→ ASSIGNED TASK: Give back exactly the lines of the material below that start at the line containing "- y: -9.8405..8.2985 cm" and end at the line containing "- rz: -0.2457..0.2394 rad", and no others.

*** COLLECTED DATA

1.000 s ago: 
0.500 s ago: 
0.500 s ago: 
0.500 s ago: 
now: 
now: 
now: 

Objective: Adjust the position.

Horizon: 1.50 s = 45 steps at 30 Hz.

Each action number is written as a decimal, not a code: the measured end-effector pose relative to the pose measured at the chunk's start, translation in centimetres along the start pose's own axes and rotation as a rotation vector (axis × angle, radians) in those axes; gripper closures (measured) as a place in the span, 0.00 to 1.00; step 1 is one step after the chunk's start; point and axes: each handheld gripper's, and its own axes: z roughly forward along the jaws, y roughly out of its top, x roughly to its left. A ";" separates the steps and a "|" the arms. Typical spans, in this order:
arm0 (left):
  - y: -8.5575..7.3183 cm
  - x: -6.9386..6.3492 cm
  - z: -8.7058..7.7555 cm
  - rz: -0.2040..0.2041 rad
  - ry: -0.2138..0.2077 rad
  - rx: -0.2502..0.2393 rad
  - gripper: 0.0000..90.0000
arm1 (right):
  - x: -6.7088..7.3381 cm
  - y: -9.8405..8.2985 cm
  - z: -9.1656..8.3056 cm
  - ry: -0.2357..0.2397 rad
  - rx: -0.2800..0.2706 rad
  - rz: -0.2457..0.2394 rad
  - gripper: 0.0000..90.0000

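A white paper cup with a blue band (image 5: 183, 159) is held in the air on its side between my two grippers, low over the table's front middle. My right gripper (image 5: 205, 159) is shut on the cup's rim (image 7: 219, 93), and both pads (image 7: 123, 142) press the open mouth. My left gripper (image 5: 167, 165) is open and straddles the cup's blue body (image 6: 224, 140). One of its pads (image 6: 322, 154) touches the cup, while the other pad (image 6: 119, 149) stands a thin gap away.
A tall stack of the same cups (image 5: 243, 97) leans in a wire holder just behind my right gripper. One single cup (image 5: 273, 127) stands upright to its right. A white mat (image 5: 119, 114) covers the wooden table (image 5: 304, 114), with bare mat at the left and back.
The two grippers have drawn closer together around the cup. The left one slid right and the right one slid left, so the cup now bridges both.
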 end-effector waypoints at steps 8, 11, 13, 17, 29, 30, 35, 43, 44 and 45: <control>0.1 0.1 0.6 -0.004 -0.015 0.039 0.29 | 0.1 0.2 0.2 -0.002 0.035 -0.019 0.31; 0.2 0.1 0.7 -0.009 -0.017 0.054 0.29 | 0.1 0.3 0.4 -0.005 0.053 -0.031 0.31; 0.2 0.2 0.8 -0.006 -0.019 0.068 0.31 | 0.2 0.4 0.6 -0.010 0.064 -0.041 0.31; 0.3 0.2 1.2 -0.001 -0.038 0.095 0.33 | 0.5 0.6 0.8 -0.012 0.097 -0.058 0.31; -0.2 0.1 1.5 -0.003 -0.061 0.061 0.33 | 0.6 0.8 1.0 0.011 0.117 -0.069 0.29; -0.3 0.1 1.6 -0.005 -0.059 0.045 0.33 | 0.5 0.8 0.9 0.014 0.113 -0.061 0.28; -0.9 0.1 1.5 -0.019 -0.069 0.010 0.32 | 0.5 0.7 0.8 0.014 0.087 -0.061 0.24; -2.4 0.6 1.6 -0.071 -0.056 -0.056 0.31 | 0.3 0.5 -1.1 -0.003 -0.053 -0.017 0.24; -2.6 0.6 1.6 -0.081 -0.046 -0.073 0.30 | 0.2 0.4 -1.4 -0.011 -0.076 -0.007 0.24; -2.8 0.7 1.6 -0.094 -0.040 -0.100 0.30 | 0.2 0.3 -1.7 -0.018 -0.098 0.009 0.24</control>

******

→ RESULT:
  - y: -9.8405..8.2985 cm
  - z: -9.1656..8.3056 cm
  - ry: -0.2357..0.2397 rad
  - rx: -0.2800..0.2706 rad
  - rz: -0.2457..0.2394 rad

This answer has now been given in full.